Among the different methods used to regulate the production of secondary metabolites from marine fungi, chemical epigenetic manipulation has proven to be a promising strategy to wake the silent biosynthetic gene clusters and obtain novel compounds. Thus, the marine-derived fungus Trichoderma harzianum (XS-20090075), isolated from a soft coral collected from the South China Sea, was subjected to chemical epigenetic manipulation with sodium butyrate [115]. The new compounds, the cleistanthane diterpenoid harzianolic acid A (295), the harziane diterpenoid harzianone E (296), and the cyclonerane sesquiterpenoid, 3,7,11-trihydroxy-cycloneran (297), were evaluated as antimicrobial agents against bacterial strains (Staphylococcus aureus ATCC 27154, Escherichia coli ATCC 25922, Pseudomonas aeruginosa ATCC 10145, P. fulva ATCC 31418, Aeromonas salmonicida ATCC 7965D, Vibrio harveyi ATCC BAA-2752, Photobacterium angustum ATCC33975, Enterobacter cloacae ATCC 39978, and E. hormaechei ATCC 700323), and one pathogenic fungal strain (Candida albicans ATCC 76485). Only 296 exhibited weak antibacterial activity against P. angustum. This was the first time that a chlorinated cleistanthane diterpenoid was obtained from the genus Trichoderma (Figure 10).

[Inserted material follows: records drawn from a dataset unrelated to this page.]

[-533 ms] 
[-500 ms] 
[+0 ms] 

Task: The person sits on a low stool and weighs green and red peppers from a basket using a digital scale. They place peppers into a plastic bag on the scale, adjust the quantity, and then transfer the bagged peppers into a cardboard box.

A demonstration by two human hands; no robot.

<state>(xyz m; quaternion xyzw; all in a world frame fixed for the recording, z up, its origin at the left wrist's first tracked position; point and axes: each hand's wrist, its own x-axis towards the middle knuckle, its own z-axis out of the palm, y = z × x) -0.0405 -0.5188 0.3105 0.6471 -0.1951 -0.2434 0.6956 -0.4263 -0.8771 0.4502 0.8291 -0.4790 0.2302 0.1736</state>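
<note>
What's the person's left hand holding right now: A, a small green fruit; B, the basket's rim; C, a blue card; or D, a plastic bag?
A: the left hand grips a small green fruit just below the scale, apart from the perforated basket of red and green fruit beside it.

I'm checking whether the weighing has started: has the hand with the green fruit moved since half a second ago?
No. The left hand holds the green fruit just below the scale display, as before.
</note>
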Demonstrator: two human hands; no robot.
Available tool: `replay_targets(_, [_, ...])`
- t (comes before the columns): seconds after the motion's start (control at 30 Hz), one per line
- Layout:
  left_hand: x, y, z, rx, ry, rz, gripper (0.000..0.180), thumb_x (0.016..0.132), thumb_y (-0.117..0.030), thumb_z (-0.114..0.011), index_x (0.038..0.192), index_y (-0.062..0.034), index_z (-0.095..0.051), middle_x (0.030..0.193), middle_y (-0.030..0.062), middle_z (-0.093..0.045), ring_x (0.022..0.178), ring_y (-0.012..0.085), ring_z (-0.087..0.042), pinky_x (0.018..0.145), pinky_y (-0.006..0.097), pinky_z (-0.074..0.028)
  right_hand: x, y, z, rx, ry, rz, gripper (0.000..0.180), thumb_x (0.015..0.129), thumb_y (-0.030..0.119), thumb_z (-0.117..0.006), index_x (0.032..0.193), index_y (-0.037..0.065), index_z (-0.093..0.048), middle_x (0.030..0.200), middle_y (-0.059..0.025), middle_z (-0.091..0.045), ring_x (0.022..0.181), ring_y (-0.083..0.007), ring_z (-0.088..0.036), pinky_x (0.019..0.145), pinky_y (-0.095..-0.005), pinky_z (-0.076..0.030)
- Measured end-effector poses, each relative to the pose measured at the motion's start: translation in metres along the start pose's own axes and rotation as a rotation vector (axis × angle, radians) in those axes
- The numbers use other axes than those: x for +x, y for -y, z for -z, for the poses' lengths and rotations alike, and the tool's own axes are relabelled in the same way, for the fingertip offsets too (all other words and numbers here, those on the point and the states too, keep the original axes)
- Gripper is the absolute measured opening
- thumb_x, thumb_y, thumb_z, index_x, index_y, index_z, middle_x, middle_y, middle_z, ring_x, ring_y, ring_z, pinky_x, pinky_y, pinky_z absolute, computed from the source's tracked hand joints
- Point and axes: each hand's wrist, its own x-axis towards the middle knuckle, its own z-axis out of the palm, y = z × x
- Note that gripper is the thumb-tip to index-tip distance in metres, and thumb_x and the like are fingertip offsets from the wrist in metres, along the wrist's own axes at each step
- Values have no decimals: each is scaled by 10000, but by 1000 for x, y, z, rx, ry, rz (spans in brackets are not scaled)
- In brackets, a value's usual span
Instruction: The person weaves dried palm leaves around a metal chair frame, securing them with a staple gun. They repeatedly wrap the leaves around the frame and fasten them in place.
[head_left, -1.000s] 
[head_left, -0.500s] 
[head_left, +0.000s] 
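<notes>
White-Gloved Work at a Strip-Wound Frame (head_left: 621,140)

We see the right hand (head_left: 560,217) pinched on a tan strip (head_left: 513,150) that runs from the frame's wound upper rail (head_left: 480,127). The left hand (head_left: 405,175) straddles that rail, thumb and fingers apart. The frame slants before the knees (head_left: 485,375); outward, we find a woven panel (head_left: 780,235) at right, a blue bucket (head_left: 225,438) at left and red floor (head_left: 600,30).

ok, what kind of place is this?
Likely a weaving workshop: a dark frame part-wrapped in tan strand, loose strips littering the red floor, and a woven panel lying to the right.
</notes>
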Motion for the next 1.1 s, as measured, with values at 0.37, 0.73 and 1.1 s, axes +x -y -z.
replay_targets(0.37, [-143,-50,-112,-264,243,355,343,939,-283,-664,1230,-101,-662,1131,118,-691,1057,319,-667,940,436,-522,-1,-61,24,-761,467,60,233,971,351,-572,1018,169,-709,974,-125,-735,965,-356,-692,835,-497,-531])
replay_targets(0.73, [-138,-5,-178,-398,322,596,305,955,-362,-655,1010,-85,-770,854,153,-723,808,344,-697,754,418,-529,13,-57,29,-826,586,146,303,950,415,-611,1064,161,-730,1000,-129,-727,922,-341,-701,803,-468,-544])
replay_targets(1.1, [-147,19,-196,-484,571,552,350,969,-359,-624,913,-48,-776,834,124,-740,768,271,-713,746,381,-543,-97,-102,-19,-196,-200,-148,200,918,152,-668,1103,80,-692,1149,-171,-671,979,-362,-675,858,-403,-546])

Niu et al. [116] used chemical epigenetic manipulation and the HDAC inhibitor SBHA to isolate 26 new eremophilanes, namely eutyperemophilanes A-Z (298323), from the deep-sea-derived fungus Eutypella sp. MCCC 3A00281 obtained from sediment in the Southern Atlantic Ocean. All compounds were evaluated for their inhibitory effect on nitric oxide production, and the potent activity of compounds 306 and 307 suggests they should be further evaluated as anti-inflammatory agents.
Taking into account the positive results obtained with epigenetic manipulation to isolate new metabolites in other marine-derived fungi, Wang et al. [117] fermented the deep-sea marine-derived fungus Aspergillus sp. SCSIOW2, treated with a combination of HDAC inhibitor (suberohydroxamic acid) and DNMT inhibitor (5-AZA). This resulted in the isolation of three new eremophilane-type sesquiterpenes, dihydrobipolaroxin B (324), dihydrobipolaroxin C (325) and dihydrobipolaroxin D (326). These compounds were not produced in the untreated cultures, but 324 and 325 could be artificial. All three compounds exhibited moderate nitric oxide inhibitory activity but had no cytotoxic effects.

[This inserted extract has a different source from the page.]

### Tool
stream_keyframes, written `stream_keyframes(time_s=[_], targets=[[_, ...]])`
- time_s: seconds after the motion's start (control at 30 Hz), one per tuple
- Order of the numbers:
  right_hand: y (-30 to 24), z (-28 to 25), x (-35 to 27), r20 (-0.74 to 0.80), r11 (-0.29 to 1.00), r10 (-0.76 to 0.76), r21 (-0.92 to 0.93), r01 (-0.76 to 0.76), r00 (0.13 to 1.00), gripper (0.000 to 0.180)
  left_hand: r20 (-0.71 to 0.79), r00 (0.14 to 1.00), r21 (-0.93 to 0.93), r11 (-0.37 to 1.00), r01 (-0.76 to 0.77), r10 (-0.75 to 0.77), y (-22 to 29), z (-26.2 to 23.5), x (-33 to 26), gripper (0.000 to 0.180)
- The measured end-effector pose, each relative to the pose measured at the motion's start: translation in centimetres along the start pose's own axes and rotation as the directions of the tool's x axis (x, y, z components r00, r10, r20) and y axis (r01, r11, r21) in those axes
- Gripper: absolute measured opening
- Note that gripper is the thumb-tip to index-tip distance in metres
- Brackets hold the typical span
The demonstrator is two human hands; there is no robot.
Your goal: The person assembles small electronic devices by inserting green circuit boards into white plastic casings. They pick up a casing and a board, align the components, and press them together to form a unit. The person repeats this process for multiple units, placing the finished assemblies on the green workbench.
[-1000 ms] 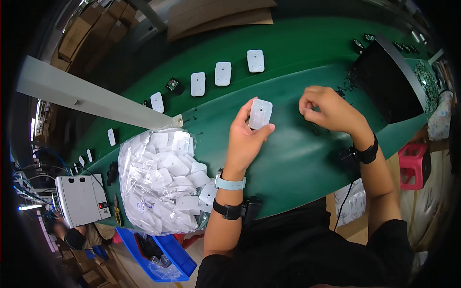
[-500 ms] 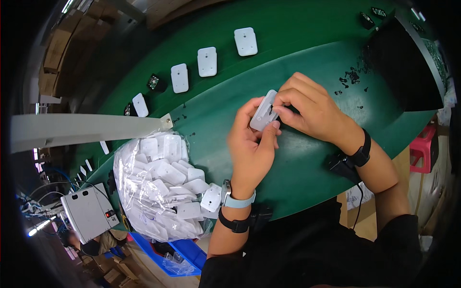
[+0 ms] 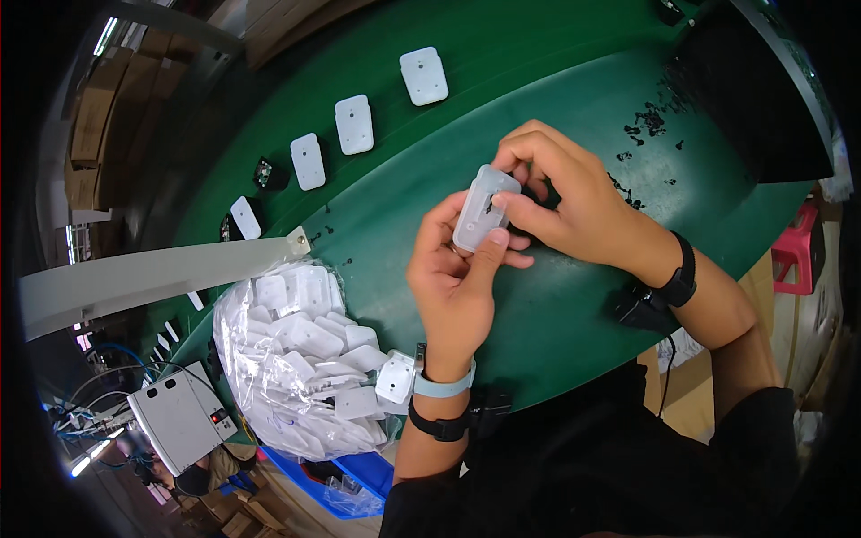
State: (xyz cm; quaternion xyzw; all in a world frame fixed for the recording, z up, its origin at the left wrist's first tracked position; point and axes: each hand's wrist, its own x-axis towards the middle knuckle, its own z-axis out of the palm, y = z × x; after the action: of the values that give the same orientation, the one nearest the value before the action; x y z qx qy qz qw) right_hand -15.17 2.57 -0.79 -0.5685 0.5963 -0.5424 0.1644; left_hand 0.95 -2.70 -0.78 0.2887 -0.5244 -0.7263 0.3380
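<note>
Head: hands (image 3: pixel 529 233) around white casing (image 3: pixel 482 211)

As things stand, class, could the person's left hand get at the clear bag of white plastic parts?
Probably yes: the bag lies open beside the left forearm, unobstructed, but the left hand currently holds a white housing.

I saw a green surface (image 3: pixel 538 81) curving from the upper right of the frame down toward the lower left. On its far strip, white rectangular plates (image 3: pixel 354 125) lay in a row running from the upper middle toward the left, well apart from one another. Small black screws (image 3: pixel 647 121) lay scattered at the upper right. At the left, a clear bag of white plastic parts (image 3: pixel 300 359) rested on the near edge.
</note>
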Motion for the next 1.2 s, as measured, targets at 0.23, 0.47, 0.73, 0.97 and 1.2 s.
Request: stream_keyframes(time_s=[0.23, 0.47, 0.73, 0.97, 1.2], targets=[[0.3, 0.0, -0.5, 0.02, 0.999, -0.026, 0.048, 0.025, 0.999, 0.014, 0.02, 1.0, -0.078, 0.997, 0.017, -0.015, -0.1, 0.1, 0.1, 0.033], [0.5, 0.3, -0.8, -0.028, 0.998, -0.042, 0.042, 0.043, 0.999, 0.012, 0.025, 0.999, -0.08, 0.996, 0.029, -0.027, -0.1, 0.2, 0.0, 0.034], [0.4, 0.3, -0.8, -0.016, 0.998, -0.043, 0.048, 0.044, 0.999, 0.012, 0.005, 0.999, -0.119, 0.992, 0.033, -0.033, 0.1, 0.3, -0.1, 0.027], [1.1, 0.4, -1.5, 0.105, 0.922, 0.143, 0.347, -0.171, 0.984, 0.019, -0.056, 0.997, 0.005, 0.999, 0.047, -0.047, -1.0, 0.1, 0.2, 0.016], [-0.1, -0.8, -0.3, 0.261, 0.94, 0.154, 0.26, -0.223, 0.953, 0.03, 0.155, 0.972, -0.031, 0.983, 0.181, -0.174, -1.2, -0.9, 0.5, 0.017]])
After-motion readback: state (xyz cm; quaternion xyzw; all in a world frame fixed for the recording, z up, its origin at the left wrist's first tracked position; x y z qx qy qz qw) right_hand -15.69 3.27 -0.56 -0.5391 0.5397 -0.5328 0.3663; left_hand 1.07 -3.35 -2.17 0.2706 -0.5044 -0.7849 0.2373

In order to enrich the chemodiversity of secondary metabolites the marine algicolous fungus Aspergillus terreus OUCMDZ-2739 was fermented in the presence of trichostatin A (TSA), an HDAC inhibitor. This resulted in the isolation of four new meroterpenoids identified as (R)-4-((2,2-dimethylchroman-6-yl)methyl)-3-(4-hydroxyphenyl)-5-methoxyfuran-2(5H)-one (327) [118], 1-(2,2-dimethylchroman-6-yl)-3-(4-hydroxyphenyl)propan-2-one (328), (R,E)-3-(2,2-dimethylchroman-6-yl)-4-hydroxy-5-((2-(2-hydroxypropan-2-yl)-2,3-dihydrobenzofuran-5-yl)methylene)furan-2(5H)-one (329), and methyl (R)-2-(2-(2-hydroxypropan-2-yl)-2,3-dihydrobenzofuran-5-yl) acetate (330) [118]. Of the new compounds, only compound 329 exhibited stronger α-glucosidase inhibition than the positive controls, but none exhibited cytotoxic activity.
In another study, the algicolous fungus Aspergillus wentii na-3, isolated from the tissue of the brown alga Sargassum fusiforme, was fermented along with SAHA. Using an HPLC-monitored separation, three new norditerpenes, aspewentins A−C (331333), were identified from the extract [119].
Aspewentins A−C (331333) were assayed for growth inhibition against one species of marine zooplankton (Artemia salina) and three marine phytoplankton species (Chattonella marina, Heterosigma akashiwo, and Alexandrium sp.), all exhibiting potent bioactivity. Compound 333 was more active against C. marina and H. akashiwo, 332 was most toxic to A. salina, and 333 was more active against Alexandrium sp.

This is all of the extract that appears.